[AIM OF THE TASK]:
Which of the lines below contain the string "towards"? Copy each one.

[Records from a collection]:
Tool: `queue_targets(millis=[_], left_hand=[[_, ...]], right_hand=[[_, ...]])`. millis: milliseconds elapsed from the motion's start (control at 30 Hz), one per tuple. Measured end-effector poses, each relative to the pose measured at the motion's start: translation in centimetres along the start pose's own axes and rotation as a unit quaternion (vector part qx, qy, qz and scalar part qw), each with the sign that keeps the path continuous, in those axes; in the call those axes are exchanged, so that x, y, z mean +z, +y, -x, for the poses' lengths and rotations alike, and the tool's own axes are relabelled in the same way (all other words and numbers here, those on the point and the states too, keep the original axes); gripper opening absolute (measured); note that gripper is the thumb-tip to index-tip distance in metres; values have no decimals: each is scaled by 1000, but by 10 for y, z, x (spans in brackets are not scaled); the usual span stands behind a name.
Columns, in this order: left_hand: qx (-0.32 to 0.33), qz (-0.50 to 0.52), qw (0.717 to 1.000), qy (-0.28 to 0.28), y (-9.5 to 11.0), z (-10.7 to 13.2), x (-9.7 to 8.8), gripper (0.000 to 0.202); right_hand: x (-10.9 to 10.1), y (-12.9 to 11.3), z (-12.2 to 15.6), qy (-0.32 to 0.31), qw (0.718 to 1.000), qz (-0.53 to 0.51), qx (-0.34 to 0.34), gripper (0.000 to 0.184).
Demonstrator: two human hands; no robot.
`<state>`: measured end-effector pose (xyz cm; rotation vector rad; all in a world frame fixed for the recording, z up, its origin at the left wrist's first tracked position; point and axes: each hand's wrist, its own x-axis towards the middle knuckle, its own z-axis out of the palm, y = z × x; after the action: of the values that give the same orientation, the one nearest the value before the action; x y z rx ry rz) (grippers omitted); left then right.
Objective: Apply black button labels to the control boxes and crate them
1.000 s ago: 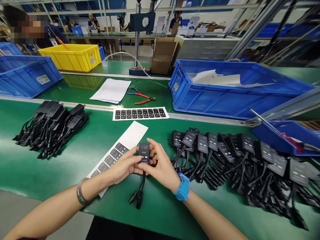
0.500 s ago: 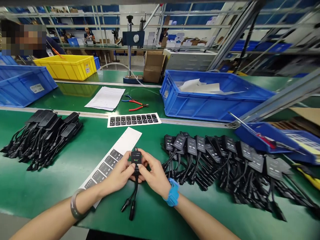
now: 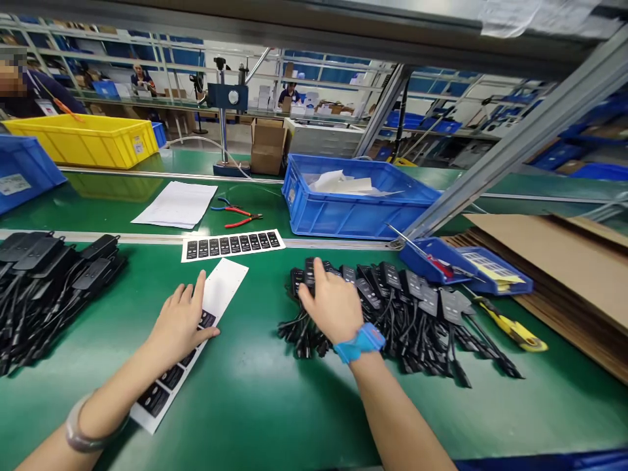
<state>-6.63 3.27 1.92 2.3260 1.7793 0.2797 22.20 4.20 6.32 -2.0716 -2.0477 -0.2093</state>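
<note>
My left hand (image 3: 180, 319) is over a white strip of black labels (image 3: 224, 282), its fingers stretched out and its thumb apart at the strip's edge. Part of the strip is bare white backing; several black labels show along its lower half. My right hand (image 3: 337, 306) reaches over the left end of a row of small black cabled control boxes (image 3: 390, 276). Its index finger and thumb are spread near a control box (image 3: 310, 269), while its other fingers are partly hidden. Nothing shows held in either hand.
Another pile of black cabled boxes (image 3: 53, 281) lies at left. Behind are a second label strip (image 3: 233, 245), pliers (image 3: 244, 216), papers (image 3: 175, 204) and a blue bin (image 3: 353, 212). A yellow-handled cutter (image 3: 510, 327) and stacked cardboard (image 3: 564, 261) lie at right, beside a slanted metal post (image 3: 490, 163).
The cabled control box that both hands held has left them. My right hand has moved right to the row, my left hand left onto the label strip. The view has turned right.
</note>
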Motion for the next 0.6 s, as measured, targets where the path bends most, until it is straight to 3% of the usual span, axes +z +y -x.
queue_targets(millis=[67, 133, 233, 300, 367, 467, 533, 600], left_hand=[[-1, -69, 997, -18, -1, -1, -3, 101], [2, -88, 996, -31, 2, -1, -6, 98], [-22, -56, 998, -17, 3, -3, -7, 97], [-37, 34, 999, 0, 2, -6, -5, 87], [-41, 179, 983, 9, 1, -9, -2, 66], [-53, 417, 907, -5, 8, -9, 3, 39], [-82, 548, 831, -46, 16, -8, 5, 37], [-110, 643, 751, -105, 23, -6, 6, 42]], right_hand=[[-2, 9, -4, 26, 996, 74, 37, 48], [1, 7, -2, 65, 996, 66, 15, 43], [12, -15, 9, 66, 985, -105, -118, 38], [19, -34, 22, 22, 944, -261, -199, 34], [26, -52, 34, -19, 895, -384, -226, 30], [34, -69, 49, -32, 852, -474, -222, 17], [38, -75, 54, -12, 850, -474, -229, 8], [41, -78, 55, 26, 869, -426, -251, 6]])
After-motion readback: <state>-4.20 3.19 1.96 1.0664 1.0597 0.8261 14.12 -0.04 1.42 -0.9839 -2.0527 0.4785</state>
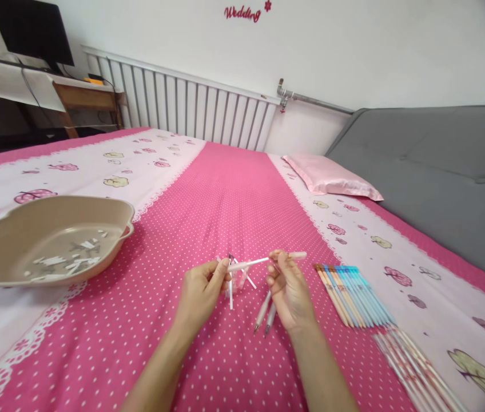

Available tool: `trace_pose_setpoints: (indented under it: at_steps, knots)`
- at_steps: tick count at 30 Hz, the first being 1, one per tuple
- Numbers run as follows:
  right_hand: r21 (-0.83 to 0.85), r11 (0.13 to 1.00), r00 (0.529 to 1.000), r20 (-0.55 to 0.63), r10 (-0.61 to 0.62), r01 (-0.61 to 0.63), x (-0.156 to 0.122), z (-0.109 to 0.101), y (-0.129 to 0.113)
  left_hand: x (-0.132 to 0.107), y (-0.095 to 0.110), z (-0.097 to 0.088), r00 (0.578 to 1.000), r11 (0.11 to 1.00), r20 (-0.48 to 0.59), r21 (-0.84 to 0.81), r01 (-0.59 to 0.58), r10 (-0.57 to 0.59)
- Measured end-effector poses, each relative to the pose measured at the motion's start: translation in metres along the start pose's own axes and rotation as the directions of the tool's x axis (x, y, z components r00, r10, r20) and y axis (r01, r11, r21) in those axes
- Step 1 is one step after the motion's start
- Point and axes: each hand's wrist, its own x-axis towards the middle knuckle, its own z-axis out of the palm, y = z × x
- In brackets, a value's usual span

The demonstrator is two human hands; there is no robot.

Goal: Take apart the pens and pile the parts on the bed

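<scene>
My left hand point(199, 292) pinches a pale pink pen section point(238, 266). A thin white refill point(259, 261) sticks out of it to the right and reaches the fingertips of my right hand point(290, 292). Those fingers are closed on a pale pink pen barrel point(299, 255), whose end points right. Whether refill and barrel touch is hidden by my fingers. Behind my left hand lie loose white sticks point(231, 298) and small pinkish pieces point(241, 279). Beside my right palm, a pinkish pen point(262, 313) and a grey pen point(270, 319) lie on the bedspread.
Beige and blue pens point(354, 294) lie in a row at the right, with patterned pale pens point(418, 369) nearer me. A beige basin point(83, 212) at the left holds several small white and grey pieces point(82, 249). A pink pillow point(332, 176) rests farther back.
</scene>
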Motion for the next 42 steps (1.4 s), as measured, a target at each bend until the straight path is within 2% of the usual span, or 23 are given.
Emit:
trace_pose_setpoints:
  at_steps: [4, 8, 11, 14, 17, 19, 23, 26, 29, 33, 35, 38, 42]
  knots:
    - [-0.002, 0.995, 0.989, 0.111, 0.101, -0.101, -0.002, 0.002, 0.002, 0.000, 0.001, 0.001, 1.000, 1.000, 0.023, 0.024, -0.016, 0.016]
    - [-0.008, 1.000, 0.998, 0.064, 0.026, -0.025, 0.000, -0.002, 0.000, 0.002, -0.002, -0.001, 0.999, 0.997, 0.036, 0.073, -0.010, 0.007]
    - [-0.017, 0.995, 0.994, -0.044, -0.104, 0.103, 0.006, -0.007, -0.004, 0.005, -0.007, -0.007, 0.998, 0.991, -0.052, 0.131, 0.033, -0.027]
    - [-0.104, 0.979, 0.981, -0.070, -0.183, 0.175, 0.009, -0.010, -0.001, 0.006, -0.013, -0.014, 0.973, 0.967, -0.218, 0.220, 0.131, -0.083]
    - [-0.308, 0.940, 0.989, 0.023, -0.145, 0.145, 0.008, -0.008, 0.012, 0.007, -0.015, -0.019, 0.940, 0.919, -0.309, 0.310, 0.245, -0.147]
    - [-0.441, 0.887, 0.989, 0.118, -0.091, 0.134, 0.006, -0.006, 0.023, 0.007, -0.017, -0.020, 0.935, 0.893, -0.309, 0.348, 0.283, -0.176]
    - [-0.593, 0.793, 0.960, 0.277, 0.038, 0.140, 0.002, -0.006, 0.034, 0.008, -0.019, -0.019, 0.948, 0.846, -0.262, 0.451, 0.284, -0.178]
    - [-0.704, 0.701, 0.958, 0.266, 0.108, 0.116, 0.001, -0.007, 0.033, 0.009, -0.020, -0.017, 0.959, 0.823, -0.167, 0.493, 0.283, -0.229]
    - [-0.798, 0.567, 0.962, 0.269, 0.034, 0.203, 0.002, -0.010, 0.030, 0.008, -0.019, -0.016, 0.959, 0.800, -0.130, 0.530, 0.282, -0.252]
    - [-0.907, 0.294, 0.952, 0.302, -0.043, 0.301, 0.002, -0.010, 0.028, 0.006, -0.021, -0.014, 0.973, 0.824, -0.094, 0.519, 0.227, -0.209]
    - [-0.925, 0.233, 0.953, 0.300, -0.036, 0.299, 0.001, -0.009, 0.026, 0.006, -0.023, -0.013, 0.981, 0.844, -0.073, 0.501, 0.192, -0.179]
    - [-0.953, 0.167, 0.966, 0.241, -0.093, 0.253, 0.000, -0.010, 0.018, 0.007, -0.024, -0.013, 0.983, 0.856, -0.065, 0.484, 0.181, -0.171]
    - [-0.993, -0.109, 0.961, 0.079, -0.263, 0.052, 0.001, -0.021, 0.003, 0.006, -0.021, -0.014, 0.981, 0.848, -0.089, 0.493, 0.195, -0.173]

[REPLY TO THE TASK]:
`<state>`: measured end-effector pose (xyz cm; rotation vector rad; all in a world frame fixed for the recording, z up, its origin at the left wrist's first tracked position; point and axes: each hand's wrist, its own x-axis towards the middle knuckle, its own z-axis out of the palm, y = z × x; after the action: of the values that give the same orientation, the one nearest the value before the action; x y z rx ry rz) (grippers omitted); left then right.
- Point and axes: each hand's wrist, its own x-axis towards the middle knuckle, its own z-axis out of the palm, y = z × x

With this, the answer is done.